ACTION ITEM — Any picture in the listing is left out of the copy; all else is duplicated exactly.

INFORMATION SUPPLIED —
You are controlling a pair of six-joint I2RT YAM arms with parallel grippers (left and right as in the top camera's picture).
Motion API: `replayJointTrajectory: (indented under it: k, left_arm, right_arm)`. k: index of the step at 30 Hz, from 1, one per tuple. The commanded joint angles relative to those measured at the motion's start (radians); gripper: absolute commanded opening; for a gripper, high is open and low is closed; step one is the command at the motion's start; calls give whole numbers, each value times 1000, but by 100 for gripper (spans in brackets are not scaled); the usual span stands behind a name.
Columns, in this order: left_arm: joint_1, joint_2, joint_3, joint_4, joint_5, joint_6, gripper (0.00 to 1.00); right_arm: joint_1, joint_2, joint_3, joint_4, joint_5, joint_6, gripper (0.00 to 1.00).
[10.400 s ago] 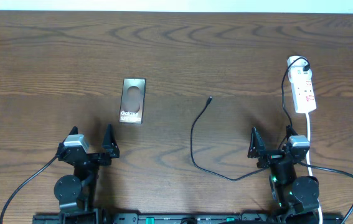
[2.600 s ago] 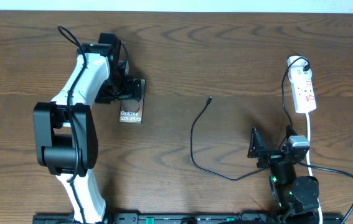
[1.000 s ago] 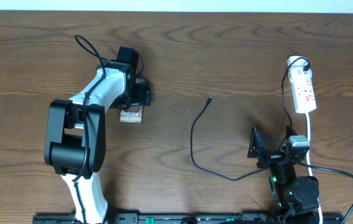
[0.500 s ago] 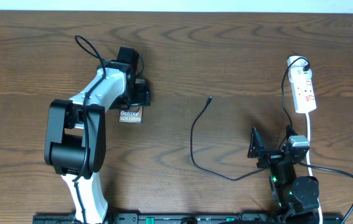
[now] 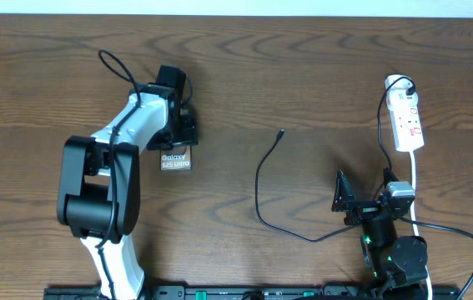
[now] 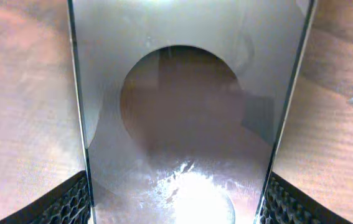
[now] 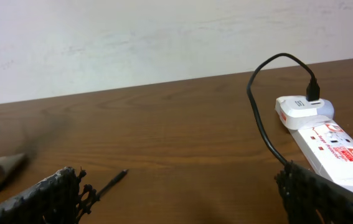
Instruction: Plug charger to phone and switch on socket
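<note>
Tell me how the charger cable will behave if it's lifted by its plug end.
Probably floppy: the charger cable lies in loose curves, so it should sag and trail. Likely light, being thin. Its small plug may twist in a grip.

The worktop point(image 5: 303, 67) is dark brown with wavy wood grain. The phone point(image 5: 176, 161) has a bronze screen, white lettering and a silver edge. The charger cable point(image 5: 257, 179) is black. The power strip point(image 5: 409, 125) is white with red marks. The left end effector point(image 6: 175, 202) has black, honeycomb-patterned fingers point(image 6: 64, 202).
</note>
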Motion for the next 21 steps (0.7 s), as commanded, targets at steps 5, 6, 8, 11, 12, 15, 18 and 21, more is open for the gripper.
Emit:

RESULT OF THE TASK —
You are controlling a pair of six-joint I2RT YAM arms with parallel grippers (left and right as in the top camera's picture).
Motion API: `replayJointTrajectory: (indented under it: k, left_arm, right_arm)`. k: index of the step at 30 Hz, from 1, one per tuple. The commanded joint angles relative to those measured at the motion's start (radians); gripper: absolute commanded opening; for a gripper, high is open and low is closed; step one is the command at the motion's start; calls give whole numbers, each value times 1000, but by 100 for gripper (spans in brackets are not scaled); the usual span stands behind a name.
Columns, in this order: left_arm: joint_1, joint_2, joint_3, joint_4, joint_5, joint_6, gripper (0.00 to 1.00); right_arm: joint_1, joint_2, joint_3, joint_4, joint_5, joint_6, gripper (0.00 to 1.00).
[10.400 s ago] 
[2.600 s ago] 
[1.000 s ago] 
[0.500 s ago] 
[now] 
[now] 
[now] 
Instruction: Plug charger to phone and switch on socket
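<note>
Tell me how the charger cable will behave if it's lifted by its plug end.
Probably floppy: the charger cable lies in loose curves, so it should sag and trail. Likely light, being thin. Its small plug may twist in a grip.

The worktop point(image 5: 303, 67) is dark brown with wavy wood grain. The phone point(image 5: 176, 161) has a bronze screen, white lettering and a silver edge. The charger cable point(image 5: 257, 179) is black. The power strip point(image 5: 409, 125) is white with red marks. The left end effector point(image 6: 175, 202) has black, honeycomb-patterned fingers point(image 6: 64, 202).
</note>
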Motion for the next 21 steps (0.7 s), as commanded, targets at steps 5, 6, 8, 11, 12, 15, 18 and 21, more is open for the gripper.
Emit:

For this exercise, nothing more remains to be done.